The most significant factors that could affect our future results are summarized at the end of the presentation and detailed in our SEC filings.

With that, I would now like to turn the presentation over to Mark.

Mark Fields

Thanks, George. Today we will review our third quarter financial results, the details behind them, and our outlook ahead. So let’s get right into the first slide.

Our results this quarter are underpinned, once again by our ONE Ford plan which remains unchanged. We are continuing to focus on all four elements of our plan; they served us well and will continue to be our focus going forward. We also plan to build on our success by accelerating the pace of progress throughout our business. In many ways we are just starting to see the full benefits and strength of ONE Ford and we intend to maximize these opportunities going forward.

At the same time, we are passionate about product excellence and leading in innovation. We are committed to building on the product strength today, with even more new products and innovations that will deliver growth for our stakeholders and define our company going forward.

So now let’s turn to Slide 2 for a look at the third quarter. The third quarter was our 21st consecutive profitable quarter and we ended the period with strong liquidity. Automotive operating related cash flow however was negative due to unfavorable changes in the working capital, including product launch effects. Third quarter wholesale volume and revenue declined year-over-year by 3% and 2% respectively. Market share however was higher in Europe and our third quarter record in Asia Pacific, where we once again delivered a record share in China.

North America and Asia Pacific were profitable where pre-tax results were lower than a year ago for all of our automotive business units, except Middle East and Africa. Ford Credit delivered strong results that were better than a year ago. Company’s pre-tax profit was in line with our expectation and consistent with the guidance we provided at the September Investor Day of company full year pre-tax profit of about $6 billion which we are reconfirming today. It was however, lower than a year ago. This is more than explained by three factors; lower volume, higher warranty costs, and adverse balance sheet exchange effects.
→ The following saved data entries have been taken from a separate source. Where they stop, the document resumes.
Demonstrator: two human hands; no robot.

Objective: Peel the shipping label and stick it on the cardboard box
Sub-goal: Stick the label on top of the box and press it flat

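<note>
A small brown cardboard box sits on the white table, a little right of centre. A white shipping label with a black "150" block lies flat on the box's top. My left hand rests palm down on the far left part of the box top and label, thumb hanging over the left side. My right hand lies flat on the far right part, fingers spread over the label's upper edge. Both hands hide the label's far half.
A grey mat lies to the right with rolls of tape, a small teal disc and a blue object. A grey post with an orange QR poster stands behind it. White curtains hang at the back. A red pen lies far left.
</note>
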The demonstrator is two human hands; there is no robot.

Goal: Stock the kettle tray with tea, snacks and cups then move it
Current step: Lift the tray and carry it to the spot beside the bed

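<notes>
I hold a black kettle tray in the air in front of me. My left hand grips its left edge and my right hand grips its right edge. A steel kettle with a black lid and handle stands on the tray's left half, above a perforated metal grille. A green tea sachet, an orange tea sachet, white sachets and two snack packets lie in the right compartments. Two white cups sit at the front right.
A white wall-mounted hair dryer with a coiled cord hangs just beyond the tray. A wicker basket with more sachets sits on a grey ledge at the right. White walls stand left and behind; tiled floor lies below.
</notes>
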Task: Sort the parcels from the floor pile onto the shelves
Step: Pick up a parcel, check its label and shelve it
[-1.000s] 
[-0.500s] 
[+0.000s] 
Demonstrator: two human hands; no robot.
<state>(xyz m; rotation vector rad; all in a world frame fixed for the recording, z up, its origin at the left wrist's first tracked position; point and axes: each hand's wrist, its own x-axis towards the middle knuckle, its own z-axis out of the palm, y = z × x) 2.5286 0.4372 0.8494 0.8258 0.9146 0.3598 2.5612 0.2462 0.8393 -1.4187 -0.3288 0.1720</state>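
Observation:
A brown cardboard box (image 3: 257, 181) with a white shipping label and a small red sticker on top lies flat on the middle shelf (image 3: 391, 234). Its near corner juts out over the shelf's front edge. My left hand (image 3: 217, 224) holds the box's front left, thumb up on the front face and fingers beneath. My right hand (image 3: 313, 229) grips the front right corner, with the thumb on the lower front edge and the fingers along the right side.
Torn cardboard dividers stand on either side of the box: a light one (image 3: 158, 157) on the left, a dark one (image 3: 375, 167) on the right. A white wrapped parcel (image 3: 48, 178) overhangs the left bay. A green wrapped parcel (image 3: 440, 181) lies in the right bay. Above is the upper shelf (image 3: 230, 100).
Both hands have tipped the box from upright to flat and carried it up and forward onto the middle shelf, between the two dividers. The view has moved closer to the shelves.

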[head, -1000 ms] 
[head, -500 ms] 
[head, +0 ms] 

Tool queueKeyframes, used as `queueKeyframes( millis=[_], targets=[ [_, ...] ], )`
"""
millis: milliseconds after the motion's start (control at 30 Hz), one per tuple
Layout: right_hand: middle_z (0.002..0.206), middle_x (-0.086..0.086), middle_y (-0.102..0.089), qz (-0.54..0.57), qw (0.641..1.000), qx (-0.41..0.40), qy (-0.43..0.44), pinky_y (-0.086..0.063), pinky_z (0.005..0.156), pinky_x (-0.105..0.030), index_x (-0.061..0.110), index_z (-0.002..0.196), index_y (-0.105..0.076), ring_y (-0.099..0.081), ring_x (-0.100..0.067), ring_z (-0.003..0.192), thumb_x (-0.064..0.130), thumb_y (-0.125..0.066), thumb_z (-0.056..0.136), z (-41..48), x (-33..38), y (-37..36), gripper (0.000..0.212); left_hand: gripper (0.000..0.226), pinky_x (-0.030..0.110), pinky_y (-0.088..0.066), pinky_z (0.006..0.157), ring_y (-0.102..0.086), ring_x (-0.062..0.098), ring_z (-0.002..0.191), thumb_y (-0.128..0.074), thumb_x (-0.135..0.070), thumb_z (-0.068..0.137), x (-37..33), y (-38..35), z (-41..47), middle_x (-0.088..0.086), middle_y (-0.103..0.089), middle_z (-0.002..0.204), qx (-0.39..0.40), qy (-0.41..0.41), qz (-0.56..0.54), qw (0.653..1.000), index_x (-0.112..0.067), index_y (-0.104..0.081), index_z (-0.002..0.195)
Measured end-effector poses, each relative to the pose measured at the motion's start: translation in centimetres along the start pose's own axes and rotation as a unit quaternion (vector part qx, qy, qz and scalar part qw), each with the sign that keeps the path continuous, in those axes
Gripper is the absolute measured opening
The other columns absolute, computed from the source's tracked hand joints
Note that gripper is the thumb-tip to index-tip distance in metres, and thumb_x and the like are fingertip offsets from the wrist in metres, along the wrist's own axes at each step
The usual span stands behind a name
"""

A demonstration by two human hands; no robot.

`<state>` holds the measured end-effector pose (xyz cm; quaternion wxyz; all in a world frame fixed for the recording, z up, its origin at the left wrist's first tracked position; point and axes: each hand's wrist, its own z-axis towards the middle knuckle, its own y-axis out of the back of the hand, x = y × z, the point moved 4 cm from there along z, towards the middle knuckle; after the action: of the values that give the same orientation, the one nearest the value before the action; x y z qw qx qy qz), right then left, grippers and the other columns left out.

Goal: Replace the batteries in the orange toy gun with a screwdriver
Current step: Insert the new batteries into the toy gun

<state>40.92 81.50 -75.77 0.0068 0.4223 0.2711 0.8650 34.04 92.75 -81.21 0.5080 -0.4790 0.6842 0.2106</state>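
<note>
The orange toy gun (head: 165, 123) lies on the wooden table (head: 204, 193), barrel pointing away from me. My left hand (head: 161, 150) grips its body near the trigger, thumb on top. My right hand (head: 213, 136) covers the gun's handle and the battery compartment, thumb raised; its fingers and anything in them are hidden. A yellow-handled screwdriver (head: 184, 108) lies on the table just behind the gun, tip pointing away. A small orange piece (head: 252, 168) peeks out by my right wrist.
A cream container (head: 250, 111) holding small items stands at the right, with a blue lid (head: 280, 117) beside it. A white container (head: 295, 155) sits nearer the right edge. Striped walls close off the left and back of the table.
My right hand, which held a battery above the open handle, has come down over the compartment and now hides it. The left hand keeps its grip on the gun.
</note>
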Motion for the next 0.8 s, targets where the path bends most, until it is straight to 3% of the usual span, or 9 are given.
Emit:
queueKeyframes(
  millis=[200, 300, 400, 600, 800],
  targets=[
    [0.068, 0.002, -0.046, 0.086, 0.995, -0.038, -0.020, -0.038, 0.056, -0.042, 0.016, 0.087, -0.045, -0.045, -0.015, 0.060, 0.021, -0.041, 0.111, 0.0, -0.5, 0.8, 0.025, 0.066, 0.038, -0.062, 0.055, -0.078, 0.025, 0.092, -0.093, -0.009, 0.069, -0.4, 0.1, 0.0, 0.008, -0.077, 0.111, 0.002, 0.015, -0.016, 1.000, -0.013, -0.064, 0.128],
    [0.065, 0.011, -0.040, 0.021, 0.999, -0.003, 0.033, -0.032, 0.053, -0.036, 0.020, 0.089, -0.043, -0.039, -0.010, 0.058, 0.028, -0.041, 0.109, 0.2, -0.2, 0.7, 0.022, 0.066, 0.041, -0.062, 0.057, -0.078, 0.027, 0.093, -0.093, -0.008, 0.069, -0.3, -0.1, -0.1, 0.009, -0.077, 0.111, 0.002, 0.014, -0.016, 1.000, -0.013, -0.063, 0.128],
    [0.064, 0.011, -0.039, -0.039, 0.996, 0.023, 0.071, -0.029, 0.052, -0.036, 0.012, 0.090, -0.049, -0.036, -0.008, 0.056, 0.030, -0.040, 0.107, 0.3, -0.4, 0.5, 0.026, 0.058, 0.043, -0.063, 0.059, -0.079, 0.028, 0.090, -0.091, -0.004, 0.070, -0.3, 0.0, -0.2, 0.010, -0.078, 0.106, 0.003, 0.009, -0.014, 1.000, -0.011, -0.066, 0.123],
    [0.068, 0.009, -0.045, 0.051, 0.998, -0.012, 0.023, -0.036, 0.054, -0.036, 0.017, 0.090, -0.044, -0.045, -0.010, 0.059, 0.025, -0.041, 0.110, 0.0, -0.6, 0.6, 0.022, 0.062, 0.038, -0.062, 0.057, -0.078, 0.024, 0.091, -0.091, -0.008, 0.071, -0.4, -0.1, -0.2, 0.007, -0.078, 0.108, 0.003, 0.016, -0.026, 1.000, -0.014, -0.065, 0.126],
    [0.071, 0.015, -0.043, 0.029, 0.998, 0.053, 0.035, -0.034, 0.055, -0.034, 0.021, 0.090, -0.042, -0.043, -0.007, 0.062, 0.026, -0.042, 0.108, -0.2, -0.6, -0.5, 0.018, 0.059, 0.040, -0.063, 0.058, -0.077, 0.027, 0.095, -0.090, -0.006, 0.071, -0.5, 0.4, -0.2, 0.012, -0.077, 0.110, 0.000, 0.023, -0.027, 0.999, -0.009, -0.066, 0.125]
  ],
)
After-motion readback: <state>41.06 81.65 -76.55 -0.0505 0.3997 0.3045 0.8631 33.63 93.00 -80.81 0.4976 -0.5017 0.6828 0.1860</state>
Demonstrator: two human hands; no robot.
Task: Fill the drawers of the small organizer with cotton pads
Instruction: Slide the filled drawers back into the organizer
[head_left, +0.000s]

The lower volume was in North America, reflecting product launch effects and part shortages due to supplier issues, and in South America where industry sales declined due to the deteriorating external conditions. The higher warranty costs were mainly in North America, and were primarily due to recalls. And finally the adverse balance sheet exchange effects were largely in South America and accounted for about one-third of the regions lower profit.

Looking ahead, 12 of our 23 global product launches are now complete and the balance are continuing to progress, including the all new F-150. And these launches along with the 16 planned for 2015 are expected to result next year in higher revenue, improved operating margin, and a company pre-tax profit of $8.5 billion to $9.5 billion.

So let’s turn to Slide 3 to recap some of the quarter’s other achievements. Other third quarter highlights include the start of production of several products, including the all-new 2015 Mustang, and the Lincoln MKZ, and MKC for China. We also announced the new C-MAX, brand C-MAX and S-MAX in Europe. We also announced that we’re bringing 25 new vehicles to Middle East and Africa by 2016.

Seven Ford vehicles finished in the Top Three of their segment in the J.D. Power and Fuel Study with F-150 and super duty F-250 and F-350 ranking highest in their segments.

We hosted the industry’s first App Developer Conference, and we were active in job creating including new jobs in Kansas City, Louisville, and Asia Pacific to support our growth initiatives. Finally, we completed our previously announced share repurchase program that reduced our diluted shares by about 3%.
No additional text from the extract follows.